Hacker News new | comments | show | ask | jobs | submit login
Doppio: JVM written in JavaScript (plasma-umass.github.io)
228 points by api on July 12, 2017 | hide | past | web | favorite | 88 comments

This is cool. Not because it's useful or performant etc. but because it shows how simple java bytecode is.

After seeing this I wanted to know:

- how many opcodes exist in the JVM

- how easy would it be to create another language that compiles to the JVM.

- how does the JVM represent basic data types

The list goes on. All because someone built a JVM in JS.

What happened to the hacker mentality of HN? Where's the curiosity gone?

This. I don't think enough people appreciate how the simple and clear the JVM byte code's design is.

Most platforms in use today are so complex. Take a look at x86, or one of the latest ECMAScript specifications. Even LLVM bitcode is a bit complicated compared to the JVM bytecode.

I think in programming language research, going forward, we need some research into "high-level bytecodes". I.e. bytecodes that capture high-level concepts in a clear and simple way.

I've actually found CIL to be simpler than JVM bytecode, even with additional capabilities. Simple addition is a good example:

JVM: dadd, fadd, iadd, ladd. Addition for double, float, int, and long data, respectively.

CIL: add, add.ovf, add.ovf.un. Addition, signed addition with overflow check, and unsigned addition with overflow check.

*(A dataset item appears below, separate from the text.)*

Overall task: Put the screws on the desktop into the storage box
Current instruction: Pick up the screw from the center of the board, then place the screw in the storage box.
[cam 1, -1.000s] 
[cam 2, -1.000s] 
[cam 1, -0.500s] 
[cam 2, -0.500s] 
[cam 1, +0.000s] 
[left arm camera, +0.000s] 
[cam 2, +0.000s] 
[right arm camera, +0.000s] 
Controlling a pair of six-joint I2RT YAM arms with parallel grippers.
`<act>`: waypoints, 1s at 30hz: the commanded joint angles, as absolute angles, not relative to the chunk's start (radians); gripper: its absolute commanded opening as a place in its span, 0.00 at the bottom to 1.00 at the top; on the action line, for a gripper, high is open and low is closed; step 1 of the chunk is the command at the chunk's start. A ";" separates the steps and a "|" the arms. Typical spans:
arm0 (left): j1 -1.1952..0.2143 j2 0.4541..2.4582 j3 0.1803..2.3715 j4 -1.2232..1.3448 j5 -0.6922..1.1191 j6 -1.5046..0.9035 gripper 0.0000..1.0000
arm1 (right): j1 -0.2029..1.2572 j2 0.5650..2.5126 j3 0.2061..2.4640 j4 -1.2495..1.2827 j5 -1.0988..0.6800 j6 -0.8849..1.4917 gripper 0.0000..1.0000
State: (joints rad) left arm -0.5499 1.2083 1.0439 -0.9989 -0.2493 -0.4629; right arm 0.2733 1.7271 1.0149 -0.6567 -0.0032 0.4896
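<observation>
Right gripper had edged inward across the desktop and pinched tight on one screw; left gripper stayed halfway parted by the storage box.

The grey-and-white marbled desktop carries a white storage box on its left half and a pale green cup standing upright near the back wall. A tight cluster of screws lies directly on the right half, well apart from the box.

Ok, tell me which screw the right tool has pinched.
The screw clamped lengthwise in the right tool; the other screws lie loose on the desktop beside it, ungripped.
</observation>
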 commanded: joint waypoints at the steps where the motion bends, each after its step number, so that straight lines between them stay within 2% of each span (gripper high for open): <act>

Those bytecodes happened because the JVM bytecode was designed to be easily interpreted, whereas CIL was designed for JIT compilation. So for example CIL's `add` opcode is missing info that needs to come from the context in which it is used and the JVM's `iadd` and variations are easier to interpret.

You can see this design choice even today in how the JVM and CLR work. The JVM starts execution in an interpreter mode, then gradually compiles pieces of code as it detects bottlenecks. So the compilation that happens at runtime is very gradual and based on runtime measurements.

The CLR on the other hand has done JIT compilation, with the ability to cache the compiled code for faster startup (e.g. Ngen). So it has been oriented towards ahead of time compilation.

Different trade-offs.

Sure. I tried to find information yesterday when I posted that regarding whether / how the `add` code handles differing types. Now since I'm not on my phone, I looked up the ECMA spec and it looks like CIL still only allows like types, with some minor exceptions involving `native int`. So it's just up to the compiler to make sure that actually happens and extend types as necessary.

I also prefer the CIL and also the C# language to Java (though I really like Java and its ecosystem), but we have to admit that MS had 5-10 years to learn from the Java design decisions and their effects, and still did not manage to overcome every problematic point :)

They also had difference purposes driving their design, and we should not forget that.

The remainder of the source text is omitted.